▸ **Problem description**
Go through the records below line by line. Count the lines with "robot" and give the count alone.

▸ **Exercise data**
§ §

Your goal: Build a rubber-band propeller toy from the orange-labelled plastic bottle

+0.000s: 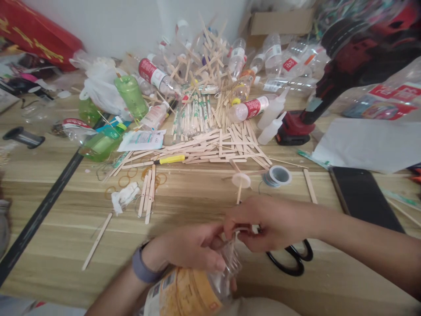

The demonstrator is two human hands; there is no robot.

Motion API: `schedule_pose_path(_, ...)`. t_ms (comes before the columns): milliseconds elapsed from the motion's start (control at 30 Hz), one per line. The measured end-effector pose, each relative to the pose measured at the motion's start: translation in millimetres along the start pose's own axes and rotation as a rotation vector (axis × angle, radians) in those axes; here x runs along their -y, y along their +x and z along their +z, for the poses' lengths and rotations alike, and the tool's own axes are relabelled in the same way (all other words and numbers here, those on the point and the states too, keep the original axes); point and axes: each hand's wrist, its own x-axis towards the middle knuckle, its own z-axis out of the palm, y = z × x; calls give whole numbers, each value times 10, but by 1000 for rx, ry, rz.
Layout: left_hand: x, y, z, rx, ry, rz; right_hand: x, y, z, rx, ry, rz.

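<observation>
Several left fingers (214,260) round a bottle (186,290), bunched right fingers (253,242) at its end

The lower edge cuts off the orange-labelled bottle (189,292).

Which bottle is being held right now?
The clear bottle with the orange label, gripped by the left hand; the other bottles are farther back on the table, out of the person's grasp.
</observation>
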Motion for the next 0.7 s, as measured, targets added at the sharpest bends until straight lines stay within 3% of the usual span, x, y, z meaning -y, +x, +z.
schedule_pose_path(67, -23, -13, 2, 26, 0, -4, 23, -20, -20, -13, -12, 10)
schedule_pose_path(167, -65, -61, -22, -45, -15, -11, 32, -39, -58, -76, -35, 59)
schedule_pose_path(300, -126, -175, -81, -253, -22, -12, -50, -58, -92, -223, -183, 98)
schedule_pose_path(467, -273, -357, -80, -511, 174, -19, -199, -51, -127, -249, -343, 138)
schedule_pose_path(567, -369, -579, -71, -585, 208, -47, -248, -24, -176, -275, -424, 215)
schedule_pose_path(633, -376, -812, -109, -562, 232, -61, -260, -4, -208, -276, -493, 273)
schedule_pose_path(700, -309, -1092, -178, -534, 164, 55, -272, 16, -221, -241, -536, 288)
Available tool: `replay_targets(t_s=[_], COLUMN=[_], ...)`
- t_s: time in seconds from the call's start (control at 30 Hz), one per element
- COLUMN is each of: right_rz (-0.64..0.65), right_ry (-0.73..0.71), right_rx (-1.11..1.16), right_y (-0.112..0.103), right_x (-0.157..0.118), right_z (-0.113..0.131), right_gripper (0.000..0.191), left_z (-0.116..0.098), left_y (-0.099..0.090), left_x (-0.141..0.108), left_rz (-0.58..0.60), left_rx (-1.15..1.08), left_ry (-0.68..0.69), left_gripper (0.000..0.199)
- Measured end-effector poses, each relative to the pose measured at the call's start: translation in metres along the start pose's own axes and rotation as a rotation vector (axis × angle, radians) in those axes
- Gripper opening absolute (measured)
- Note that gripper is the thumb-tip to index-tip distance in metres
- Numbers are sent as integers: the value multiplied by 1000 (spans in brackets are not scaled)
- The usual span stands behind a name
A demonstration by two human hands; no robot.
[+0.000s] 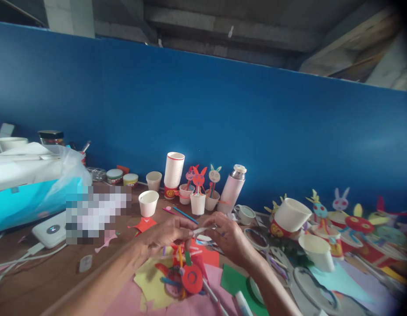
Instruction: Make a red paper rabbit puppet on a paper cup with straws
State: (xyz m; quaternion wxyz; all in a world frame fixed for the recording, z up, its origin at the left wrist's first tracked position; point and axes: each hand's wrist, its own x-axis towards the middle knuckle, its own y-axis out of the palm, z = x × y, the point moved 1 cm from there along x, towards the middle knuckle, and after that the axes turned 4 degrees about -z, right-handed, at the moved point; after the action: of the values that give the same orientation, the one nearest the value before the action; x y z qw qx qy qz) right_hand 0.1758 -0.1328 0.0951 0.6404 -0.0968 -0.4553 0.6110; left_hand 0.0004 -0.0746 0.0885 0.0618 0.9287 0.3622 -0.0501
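Near the middle of the table, my left hand [172, 231] and my right hand [223, 230] hold a thin white strip [201, 230] between them. The fingers of both hands are pinched on its ends. Below them lies a red paper disc with a ring drawn on it [192, 278], beside a green paper piece [188, 258] and blue and orange sticks. Yellow paper [149, 281], pink paper [131, 298] and green paper [234, 285] are spread under and around these pieces.
Behind the hands stand a white cup [148, 203], a stack of cups [174, 171], paper rabbit figures in cups [198, 204] and a pink flask [233, 188]. More decorated cups [322, 252] crowd the right. A white power bank [50, 229] and blue bag [35, 202] are left.
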Motion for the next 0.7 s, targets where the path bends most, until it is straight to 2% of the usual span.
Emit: replay_targets(t_s=[0.2, 0.43, 0.7], right_rz=[21, 11, -13], right_ry=[43, 60, 94], right_rx=[35, 36, 54], right_y=[-4, -6, -9], right_x=[0, 0, 0], right_z=[-1, -2, -6], right_gripper=[8, 8, 9], left_z=[8, 14, 16], left_y=[-4, -9, -11], left_x=[5, 7, 8], left_rz=[7, -61, -36], left_rx=[-51, -33, 3], left_ry=[-25, -26, 22], left_gripper=[29, 27, 27])
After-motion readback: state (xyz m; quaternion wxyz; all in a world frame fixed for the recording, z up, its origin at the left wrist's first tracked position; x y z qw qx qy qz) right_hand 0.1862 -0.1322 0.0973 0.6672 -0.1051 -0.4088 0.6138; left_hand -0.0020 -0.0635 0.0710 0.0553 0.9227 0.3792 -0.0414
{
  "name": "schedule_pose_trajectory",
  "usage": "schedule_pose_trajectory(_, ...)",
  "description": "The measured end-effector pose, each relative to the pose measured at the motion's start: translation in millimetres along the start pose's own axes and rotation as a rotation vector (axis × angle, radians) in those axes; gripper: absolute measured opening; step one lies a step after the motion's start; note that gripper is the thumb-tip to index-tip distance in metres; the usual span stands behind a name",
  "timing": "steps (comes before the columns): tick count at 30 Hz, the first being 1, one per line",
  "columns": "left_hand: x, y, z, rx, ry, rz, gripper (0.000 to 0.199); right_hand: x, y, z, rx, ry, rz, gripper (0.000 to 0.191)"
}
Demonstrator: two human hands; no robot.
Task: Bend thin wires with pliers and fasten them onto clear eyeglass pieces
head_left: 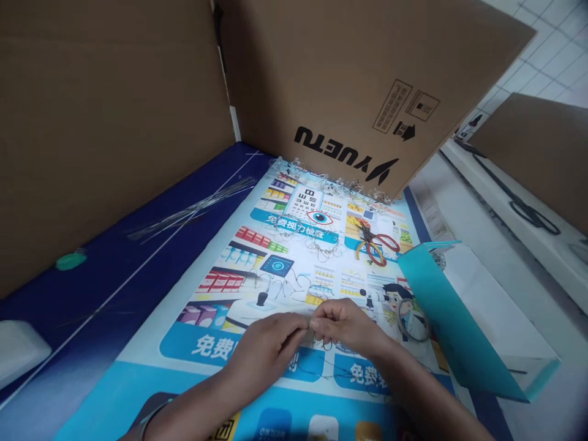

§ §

▸ **Solution for this task**
3